Sentiment remained weak even though the worst of the turmoil seen on Friday, when global stock markets suffered their biggest decline in nearly five years, had eased.

“Things are so uncertain that investors still do not have a clear idea how much risk assets they need to sell,” Hiroko Iwaki, senior foreign bond strategist at Mizuho Securities, said on Monday.

“But it is safe to assume investors are not yet done with all the selling they need to do. I wouldn’t be surprised to see another 10 percent fall in share prices,” she added.

Among many questions the British exit, or Brexit, has triggered are just how much UK and European economies will slow, how they will negotiate their new relationship and how European leaders will try to boost the crumbling EU.

READ MORE: Brexit worse on GBP than 2008 financial crisis

US S&P mini futures, the world’s most traded stock futures, fell 0.4 percent to 2,011.50, hovering close to Friday’s three-and-a-half-month low of 1,999.

MSCI’s broadest index of Asia-Pacific shares outside Japan shrank losses to 0.6 percent as companies with UK exposure in particular came under more pressure.

Financials led declines in Australia and Hong Kong with the sector seen among the worst hit by Brexit and the prospect of London losing its prized “EU passport”.

“We think Brexit could just be the first surprise in a re-calibration of the world away from globalisation towards more inward-looking policymaking,” Ajay Singh Kapur, equity strategist at Bank of America Merrill Lynch in Hong Kong, wrote in a note.

“Brexit has now possibly opened up more uncertainty about the European Union project, and that the already beaten-down Asian and emerging equity markets could receive asset allocation flows from Europe,” he added.

Euro under pressure

Japan’s Nikkei extended gains to 1.9 percent, a partial rebound after Friday’s hefty 7.9 percent fall. Japanese stocks were helped by stronger warnings from Japanese officials that they may intervene in currency markets to stabilise the yen.

Still, the dollar fell 0.3 percent against the safe-haven yen, trading around 101.81 yen.

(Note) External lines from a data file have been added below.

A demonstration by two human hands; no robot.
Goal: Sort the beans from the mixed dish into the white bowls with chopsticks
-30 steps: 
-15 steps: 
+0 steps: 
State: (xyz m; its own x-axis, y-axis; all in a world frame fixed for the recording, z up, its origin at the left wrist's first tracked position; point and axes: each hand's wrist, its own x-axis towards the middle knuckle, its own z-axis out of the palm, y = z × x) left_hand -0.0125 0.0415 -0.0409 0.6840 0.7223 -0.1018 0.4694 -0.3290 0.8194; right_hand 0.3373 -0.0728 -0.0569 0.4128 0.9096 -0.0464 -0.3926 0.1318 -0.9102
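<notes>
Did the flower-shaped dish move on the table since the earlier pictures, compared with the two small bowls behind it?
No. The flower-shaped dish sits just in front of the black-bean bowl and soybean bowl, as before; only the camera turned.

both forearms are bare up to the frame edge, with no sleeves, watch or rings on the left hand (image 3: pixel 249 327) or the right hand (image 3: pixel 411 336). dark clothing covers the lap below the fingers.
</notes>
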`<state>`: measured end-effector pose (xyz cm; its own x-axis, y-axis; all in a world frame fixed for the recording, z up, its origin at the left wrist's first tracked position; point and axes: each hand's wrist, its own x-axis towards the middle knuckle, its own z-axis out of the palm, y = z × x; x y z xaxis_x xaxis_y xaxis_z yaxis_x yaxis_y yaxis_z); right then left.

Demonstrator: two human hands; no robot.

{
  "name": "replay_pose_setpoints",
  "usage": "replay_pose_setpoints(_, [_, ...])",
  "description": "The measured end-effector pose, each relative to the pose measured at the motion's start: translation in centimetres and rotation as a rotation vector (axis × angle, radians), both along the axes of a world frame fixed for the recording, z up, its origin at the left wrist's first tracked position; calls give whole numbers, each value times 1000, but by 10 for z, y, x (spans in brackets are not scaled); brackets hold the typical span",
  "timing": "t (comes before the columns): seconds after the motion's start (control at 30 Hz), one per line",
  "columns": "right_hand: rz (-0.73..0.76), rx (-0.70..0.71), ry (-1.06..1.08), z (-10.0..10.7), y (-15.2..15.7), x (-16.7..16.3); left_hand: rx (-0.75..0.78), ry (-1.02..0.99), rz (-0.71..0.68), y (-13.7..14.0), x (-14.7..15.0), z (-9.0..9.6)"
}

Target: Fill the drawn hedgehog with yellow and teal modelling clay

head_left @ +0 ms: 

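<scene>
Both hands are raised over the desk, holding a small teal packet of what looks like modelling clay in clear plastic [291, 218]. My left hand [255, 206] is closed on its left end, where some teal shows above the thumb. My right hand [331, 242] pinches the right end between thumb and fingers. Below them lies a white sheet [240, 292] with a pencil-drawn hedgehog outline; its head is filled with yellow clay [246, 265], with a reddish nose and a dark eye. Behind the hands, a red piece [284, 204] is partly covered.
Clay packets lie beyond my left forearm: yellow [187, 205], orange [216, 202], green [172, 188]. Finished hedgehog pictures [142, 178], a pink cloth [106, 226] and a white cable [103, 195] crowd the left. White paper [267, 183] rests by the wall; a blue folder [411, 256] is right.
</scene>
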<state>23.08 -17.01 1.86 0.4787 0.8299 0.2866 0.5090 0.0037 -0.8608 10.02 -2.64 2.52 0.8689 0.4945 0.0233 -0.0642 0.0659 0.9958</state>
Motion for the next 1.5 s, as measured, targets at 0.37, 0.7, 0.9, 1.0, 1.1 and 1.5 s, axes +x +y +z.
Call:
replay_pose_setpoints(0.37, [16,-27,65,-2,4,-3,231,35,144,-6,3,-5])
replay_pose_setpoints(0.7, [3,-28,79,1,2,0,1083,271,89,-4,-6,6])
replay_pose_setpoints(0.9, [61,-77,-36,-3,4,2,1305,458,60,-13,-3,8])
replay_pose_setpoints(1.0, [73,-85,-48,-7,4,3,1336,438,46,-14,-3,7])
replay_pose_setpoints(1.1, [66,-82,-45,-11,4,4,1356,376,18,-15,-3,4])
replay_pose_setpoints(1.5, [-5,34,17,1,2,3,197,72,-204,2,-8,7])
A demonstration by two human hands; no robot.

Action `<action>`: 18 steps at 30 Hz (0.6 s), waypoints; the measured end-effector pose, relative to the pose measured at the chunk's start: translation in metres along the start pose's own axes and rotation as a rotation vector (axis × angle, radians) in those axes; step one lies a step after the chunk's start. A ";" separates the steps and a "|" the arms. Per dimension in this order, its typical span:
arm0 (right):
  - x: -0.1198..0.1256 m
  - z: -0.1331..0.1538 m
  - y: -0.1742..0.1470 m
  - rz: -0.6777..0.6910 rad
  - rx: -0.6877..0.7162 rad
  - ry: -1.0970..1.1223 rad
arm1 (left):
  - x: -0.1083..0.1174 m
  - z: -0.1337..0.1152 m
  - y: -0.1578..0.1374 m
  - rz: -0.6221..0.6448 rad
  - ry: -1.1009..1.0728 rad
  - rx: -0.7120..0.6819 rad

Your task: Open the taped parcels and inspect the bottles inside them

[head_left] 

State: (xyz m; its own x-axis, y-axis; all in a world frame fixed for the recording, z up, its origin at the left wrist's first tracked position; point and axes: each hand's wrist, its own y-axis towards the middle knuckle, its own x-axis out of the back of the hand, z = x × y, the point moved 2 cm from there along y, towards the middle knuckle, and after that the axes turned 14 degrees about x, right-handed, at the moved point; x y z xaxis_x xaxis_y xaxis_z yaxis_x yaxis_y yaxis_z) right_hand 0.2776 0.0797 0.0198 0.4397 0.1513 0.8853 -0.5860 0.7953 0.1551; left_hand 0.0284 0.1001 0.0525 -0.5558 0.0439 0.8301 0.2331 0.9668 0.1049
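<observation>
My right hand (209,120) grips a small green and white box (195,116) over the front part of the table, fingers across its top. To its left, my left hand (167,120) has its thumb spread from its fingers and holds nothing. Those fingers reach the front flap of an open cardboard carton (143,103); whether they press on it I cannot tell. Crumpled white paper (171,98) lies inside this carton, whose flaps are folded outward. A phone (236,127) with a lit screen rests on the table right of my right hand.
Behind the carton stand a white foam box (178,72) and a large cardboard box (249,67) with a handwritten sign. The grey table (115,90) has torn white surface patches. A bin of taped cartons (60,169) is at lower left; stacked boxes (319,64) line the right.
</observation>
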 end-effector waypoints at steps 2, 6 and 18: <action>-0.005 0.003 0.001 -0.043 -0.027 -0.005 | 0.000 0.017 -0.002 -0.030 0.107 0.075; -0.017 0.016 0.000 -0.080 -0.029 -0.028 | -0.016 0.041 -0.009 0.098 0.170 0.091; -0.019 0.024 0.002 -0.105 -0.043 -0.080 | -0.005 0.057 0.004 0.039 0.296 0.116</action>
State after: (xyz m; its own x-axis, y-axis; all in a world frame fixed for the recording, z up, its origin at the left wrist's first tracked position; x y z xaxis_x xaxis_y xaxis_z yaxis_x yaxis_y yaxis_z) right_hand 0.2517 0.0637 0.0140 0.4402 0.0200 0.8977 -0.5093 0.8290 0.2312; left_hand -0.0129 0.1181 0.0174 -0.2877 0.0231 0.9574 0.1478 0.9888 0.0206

Chinese shares also gained, with the CSI 300 index and the Shanghai Composite both up about 0.8 percent.
The British pound fell 2 percent to $1.34, still some distance from the 31-year low of $1.3228 touched during Friday’s wild trade.

The euro also came under further pressure, falling 0.8 percent against the dollar, as investors fret that Brexit could stoke the anti-establishment mood in Europe and even talked of disintegration of the union.

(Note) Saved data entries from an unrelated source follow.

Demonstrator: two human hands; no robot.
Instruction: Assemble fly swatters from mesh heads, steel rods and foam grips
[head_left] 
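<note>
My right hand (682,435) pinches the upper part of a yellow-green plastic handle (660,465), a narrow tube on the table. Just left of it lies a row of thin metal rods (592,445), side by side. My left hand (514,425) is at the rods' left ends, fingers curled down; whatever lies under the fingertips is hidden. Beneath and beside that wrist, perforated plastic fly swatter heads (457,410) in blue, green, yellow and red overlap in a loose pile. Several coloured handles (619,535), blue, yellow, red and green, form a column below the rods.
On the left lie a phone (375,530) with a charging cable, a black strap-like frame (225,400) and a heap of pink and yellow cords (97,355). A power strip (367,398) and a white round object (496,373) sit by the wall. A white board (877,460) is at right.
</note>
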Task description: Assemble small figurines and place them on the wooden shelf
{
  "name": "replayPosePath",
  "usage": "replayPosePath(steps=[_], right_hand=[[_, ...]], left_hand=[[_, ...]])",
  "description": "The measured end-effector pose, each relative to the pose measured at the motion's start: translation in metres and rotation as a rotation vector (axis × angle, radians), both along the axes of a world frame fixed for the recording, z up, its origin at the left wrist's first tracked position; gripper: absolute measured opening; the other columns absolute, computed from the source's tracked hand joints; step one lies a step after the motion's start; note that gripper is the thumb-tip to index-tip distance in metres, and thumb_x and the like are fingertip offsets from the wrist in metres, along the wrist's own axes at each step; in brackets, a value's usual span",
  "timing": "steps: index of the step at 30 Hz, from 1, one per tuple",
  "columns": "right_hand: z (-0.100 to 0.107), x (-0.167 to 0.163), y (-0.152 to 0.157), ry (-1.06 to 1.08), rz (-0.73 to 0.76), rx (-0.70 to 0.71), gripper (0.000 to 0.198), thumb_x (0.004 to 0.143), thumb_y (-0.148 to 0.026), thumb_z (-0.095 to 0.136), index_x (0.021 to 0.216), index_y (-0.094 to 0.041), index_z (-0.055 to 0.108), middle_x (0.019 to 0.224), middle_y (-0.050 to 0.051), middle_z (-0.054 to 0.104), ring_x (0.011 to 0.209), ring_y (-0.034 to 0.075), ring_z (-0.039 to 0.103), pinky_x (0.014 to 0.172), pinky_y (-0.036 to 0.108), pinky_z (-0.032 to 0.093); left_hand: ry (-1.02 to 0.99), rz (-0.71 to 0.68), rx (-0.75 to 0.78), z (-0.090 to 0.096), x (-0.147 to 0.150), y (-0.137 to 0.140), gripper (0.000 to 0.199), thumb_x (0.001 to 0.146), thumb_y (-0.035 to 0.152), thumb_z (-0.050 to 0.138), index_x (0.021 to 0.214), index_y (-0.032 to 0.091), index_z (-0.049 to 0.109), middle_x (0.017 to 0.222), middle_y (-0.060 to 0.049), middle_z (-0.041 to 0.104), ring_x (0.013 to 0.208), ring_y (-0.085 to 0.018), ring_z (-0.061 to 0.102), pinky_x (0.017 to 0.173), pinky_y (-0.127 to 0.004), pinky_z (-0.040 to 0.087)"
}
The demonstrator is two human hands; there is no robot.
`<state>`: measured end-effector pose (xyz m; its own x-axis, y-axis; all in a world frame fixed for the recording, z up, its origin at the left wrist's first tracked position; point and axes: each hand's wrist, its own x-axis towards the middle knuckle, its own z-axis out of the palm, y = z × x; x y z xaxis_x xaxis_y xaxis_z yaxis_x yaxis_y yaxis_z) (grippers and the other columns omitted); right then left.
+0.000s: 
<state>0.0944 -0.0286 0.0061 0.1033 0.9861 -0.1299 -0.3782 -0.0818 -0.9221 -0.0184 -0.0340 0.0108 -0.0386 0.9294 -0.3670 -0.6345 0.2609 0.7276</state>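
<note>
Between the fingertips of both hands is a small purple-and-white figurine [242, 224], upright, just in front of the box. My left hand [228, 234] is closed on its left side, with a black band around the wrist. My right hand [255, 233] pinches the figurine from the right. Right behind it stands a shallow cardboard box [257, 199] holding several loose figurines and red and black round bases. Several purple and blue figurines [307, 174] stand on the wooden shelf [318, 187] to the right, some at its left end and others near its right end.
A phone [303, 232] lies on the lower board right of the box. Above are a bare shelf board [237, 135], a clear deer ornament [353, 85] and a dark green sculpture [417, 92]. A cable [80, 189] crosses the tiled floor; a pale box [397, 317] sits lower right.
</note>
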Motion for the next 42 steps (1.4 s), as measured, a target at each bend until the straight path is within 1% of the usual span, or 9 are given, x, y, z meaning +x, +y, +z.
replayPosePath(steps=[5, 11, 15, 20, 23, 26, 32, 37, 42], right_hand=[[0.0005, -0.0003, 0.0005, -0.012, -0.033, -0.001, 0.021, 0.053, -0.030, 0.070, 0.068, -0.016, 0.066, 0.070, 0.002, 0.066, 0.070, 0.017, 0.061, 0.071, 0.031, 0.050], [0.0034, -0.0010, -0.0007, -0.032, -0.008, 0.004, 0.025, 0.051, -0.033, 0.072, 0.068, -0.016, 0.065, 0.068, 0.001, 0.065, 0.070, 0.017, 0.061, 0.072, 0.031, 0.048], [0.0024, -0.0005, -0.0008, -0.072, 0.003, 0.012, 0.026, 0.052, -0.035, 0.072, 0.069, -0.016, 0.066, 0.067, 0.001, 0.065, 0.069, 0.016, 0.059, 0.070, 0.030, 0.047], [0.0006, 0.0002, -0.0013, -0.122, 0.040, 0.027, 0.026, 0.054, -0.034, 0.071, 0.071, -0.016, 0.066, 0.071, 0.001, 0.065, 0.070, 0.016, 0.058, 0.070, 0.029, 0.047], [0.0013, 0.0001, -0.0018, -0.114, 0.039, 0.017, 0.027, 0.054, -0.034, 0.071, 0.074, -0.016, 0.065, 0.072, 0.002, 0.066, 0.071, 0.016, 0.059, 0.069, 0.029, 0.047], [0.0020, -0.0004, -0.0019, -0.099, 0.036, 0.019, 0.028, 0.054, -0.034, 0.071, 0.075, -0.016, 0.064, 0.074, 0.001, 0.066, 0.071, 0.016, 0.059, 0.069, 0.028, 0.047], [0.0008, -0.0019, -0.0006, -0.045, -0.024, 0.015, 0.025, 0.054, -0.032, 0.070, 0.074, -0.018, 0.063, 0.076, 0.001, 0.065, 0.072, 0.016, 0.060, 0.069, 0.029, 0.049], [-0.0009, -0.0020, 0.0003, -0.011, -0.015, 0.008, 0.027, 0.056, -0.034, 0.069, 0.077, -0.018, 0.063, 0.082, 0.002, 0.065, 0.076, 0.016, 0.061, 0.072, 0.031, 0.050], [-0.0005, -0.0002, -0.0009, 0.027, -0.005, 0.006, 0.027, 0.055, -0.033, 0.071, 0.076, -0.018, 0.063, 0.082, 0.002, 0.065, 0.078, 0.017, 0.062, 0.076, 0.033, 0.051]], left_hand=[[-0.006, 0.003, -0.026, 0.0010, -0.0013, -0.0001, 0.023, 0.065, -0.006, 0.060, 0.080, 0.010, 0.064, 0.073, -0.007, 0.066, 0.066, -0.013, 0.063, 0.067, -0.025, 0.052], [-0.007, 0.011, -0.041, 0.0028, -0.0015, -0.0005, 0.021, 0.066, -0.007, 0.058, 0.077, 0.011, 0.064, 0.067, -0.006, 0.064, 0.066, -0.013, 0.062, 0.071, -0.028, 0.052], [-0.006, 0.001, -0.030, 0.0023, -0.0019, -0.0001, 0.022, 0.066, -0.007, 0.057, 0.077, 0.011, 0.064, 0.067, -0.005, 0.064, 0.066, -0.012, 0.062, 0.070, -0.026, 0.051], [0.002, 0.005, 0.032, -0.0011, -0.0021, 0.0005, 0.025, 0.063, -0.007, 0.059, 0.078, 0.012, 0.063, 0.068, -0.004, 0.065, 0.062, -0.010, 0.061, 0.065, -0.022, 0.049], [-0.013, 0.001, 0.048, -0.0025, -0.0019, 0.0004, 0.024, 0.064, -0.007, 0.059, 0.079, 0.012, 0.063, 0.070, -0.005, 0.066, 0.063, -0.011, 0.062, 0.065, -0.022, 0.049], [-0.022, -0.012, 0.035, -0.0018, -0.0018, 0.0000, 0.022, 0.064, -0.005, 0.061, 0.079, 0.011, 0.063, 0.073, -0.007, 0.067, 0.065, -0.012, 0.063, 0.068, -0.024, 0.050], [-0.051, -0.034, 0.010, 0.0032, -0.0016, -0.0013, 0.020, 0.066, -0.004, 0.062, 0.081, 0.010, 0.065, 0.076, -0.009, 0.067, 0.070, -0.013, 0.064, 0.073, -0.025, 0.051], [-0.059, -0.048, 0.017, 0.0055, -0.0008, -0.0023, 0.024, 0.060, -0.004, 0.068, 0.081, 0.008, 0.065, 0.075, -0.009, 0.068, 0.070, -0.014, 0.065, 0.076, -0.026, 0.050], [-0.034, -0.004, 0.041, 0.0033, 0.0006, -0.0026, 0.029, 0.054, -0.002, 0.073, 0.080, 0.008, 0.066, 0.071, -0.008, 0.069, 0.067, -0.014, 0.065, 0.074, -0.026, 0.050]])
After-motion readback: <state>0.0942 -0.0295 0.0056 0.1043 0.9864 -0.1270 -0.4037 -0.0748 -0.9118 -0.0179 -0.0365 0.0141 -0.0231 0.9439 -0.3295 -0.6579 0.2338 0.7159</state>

READ MORE: After Brexit vote, what happens next?

“[There will be] sell-off in the euro as talk of other exit referenda builds,” said Jerome Booth, chairman of New Sparta Asset Management in London.

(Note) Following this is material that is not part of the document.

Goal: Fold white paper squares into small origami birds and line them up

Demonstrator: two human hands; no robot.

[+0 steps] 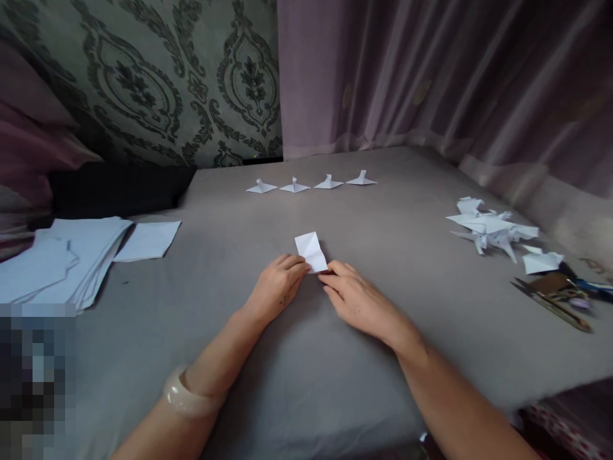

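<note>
A small folded piece of white paper (311,250) with creases stands tilted above the grey cloth, between my two hands. My left hand (282,281) has its fingers closed on the paper's lower left edge. At the lower right corner, my right hand (354,295) pinches the same paper with thumb and fingers. The bottom edge of the paper is partly hidden by my fingertips. A pale bangle sits on my left forearm.
Several folded paper figures (295,185) stand in a row at the back. White sheets (86,252) lie stacked at the left, near a black cloth (115,188). On the right are a pile of paper figures (493,227) and scissors (555,306). A purple curtain (373,76) hangs behind.
</note>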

“This sell-off will be more profound and long-lasting and will be not just against the dollar and yen but also against the pound. It will also raise fears of significant loss of values for holders of Eurozone government bonds.”


The euro fell to $1.1028, edging closer to Friday’s three-and-a-half-month low of $1.0912.

The euro’s weakness helped to push the Chinese yuan to its weakest level against the dollar since December 2010 on Monday.

It fell to 6.6396 per dollar after opening at 6.6360 per dollar, compared with the five-and-a-half-year low midpoint level of 6.6375 set by the central bank, and touching an intraday low of 6.6469.

But in a sign that Britain’s shock decision to leave the European Union may be encouraging Europeans to seek the safety of the status quo, support for Spain’s conservative People’s Party (PP) surged in Sunday’s general election.

Oil prices fell more than 1 percent in early trade, with international benchmark Brent futures down 0.3 percent to $48.28 per barrel.

US crude slipped 0.5 percent to $47.40.

Demand for safe haven assets such as government debt and precious metals remained strong. Gold rose 0.6 percent to $1,323.68 per ounce.